■ ACTION ITEM:
Emit a verbatim copy of the lines running from the line with "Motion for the" through the end of the material below.

■ EXTRACTED RECORDS:
=== Section Start ===

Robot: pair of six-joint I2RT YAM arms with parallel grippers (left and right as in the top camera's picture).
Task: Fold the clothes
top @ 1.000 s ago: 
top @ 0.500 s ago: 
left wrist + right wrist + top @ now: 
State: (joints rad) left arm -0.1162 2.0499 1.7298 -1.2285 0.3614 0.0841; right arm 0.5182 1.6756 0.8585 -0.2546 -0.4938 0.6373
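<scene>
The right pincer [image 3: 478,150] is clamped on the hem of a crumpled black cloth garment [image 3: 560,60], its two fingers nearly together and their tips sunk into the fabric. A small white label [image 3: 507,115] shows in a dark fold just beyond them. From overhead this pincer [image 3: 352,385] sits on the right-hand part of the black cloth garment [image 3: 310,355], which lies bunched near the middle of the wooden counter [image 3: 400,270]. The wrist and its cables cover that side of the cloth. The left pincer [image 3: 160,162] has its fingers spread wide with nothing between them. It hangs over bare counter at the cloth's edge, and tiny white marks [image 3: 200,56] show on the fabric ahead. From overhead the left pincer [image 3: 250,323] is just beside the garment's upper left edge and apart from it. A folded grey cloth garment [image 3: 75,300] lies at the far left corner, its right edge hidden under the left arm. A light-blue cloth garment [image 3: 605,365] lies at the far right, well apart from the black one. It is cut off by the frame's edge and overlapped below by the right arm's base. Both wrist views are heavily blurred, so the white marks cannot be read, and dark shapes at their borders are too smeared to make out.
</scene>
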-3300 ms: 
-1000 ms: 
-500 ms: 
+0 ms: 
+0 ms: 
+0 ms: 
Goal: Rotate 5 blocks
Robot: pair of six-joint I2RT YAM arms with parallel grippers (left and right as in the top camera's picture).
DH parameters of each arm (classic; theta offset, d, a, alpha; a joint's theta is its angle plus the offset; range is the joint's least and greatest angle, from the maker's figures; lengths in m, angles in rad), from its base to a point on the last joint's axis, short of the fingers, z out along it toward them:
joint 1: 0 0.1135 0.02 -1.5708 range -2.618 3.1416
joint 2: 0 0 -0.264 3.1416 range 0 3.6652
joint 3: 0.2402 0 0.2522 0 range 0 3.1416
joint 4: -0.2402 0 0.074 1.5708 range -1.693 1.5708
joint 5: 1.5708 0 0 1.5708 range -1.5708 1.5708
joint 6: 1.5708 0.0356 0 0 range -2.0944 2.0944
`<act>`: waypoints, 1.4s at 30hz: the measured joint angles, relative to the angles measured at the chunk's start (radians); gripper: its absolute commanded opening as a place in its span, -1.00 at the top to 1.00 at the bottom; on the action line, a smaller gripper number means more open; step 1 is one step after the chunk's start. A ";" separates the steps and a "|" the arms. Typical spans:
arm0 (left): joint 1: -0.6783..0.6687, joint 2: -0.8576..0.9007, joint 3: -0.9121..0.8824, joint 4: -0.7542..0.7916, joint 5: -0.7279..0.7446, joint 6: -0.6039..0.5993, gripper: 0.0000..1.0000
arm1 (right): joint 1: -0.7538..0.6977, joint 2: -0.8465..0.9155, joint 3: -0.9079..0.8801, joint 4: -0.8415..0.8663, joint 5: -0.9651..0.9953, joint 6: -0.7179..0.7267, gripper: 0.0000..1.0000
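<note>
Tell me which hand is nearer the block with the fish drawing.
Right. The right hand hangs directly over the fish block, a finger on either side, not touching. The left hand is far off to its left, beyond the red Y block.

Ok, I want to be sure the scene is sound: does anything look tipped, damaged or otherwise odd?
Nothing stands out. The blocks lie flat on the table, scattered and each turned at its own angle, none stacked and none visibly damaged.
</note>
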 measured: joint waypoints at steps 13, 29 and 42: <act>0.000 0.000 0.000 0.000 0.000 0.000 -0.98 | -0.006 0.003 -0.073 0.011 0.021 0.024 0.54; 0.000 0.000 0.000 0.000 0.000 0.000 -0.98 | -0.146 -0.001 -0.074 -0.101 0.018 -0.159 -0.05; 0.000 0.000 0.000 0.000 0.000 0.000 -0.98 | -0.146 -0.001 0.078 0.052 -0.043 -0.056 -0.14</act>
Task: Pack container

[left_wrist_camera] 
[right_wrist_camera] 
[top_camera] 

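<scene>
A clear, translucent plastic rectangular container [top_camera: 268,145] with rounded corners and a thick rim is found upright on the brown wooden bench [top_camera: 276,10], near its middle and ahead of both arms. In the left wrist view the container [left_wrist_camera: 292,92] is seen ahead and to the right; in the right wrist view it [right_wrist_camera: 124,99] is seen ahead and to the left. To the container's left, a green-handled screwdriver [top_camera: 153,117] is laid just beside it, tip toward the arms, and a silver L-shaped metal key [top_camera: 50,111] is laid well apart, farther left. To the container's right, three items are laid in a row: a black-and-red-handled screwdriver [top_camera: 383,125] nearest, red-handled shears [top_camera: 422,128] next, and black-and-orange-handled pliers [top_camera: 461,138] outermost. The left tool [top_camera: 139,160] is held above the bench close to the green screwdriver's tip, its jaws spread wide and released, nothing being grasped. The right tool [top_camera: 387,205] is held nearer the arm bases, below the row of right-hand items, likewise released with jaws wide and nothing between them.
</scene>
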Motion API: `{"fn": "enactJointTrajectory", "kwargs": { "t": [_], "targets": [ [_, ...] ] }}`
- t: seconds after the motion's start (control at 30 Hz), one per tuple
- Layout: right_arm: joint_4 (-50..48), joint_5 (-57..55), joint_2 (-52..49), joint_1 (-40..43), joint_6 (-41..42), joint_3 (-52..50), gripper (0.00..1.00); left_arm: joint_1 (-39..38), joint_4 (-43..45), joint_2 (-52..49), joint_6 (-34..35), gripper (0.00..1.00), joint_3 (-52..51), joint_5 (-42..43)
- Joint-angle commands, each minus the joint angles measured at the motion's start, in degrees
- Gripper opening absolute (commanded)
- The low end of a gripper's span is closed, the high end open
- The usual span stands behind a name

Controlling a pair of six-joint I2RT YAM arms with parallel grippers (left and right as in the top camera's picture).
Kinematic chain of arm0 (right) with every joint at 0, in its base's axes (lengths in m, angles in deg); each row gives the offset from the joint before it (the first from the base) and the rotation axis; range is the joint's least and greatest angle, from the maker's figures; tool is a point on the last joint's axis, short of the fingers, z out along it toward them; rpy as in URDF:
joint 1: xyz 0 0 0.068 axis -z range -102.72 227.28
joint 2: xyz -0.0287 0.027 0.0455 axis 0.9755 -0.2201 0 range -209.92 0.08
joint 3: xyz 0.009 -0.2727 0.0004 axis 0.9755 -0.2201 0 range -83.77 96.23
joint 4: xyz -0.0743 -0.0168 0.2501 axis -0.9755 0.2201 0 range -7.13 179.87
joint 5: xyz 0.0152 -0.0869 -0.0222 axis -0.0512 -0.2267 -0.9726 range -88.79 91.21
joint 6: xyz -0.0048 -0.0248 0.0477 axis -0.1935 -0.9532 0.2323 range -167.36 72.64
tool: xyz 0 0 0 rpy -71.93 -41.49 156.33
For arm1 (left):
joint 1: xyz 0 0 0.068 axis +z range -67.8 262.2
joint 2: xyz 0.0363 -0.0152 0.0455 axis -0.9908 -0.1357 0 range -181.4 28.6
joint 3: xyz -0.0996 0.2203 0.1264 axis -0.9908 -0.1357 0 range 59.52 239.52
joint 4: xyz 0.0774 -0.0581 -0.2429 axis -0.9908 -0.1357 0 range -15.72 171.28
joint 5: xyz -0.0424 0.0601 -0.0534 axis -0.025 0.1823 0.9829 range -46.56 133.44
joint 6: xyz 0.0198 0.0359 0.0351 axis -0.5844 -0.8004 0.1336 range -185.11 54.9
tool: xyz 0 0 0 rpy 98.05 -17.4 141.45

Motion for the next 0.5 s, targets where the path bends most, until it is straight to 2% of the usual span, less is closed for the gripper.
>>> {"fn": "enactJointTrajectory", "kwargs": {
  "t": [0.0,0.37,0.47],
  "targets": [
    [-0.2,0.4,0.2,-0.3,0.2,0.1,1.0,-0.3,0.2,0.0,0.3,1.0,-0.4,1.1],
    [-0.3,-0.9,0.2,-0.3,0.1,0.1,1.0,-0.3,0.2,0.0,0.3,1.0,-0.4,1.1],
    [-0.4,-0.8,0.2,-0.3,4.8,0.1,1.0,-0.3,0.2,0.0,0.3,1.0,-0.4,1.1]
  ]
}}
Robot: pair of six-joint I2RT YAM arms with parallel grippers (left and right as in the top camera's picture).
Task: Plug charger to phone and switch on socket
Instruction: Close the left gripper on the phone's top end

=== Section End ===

■ ANSWER TO THIS EXERCISE:
Motion for the next 0.5 s, targets where the path bends most, until it is straight to 2% of the usual span, less is closed for the gripper.
>>> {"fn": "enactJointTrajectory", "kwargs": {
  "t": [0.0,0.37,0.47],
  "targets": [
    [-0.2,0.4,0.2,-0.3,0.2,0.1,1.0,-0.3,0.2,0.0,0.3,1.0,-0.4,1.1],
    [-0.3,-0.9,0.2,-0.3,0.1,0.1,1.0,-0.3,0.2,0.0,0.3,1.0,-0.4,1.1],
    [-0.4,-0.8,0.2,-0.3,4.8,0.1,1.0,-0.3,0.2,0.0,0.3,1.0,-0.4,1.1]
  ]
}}
Robot: pair of six-joint I2RT YAM arms with parallel grippers (left and right as in the top camera's picture).
Task: Plug charger to phone and switch on socket
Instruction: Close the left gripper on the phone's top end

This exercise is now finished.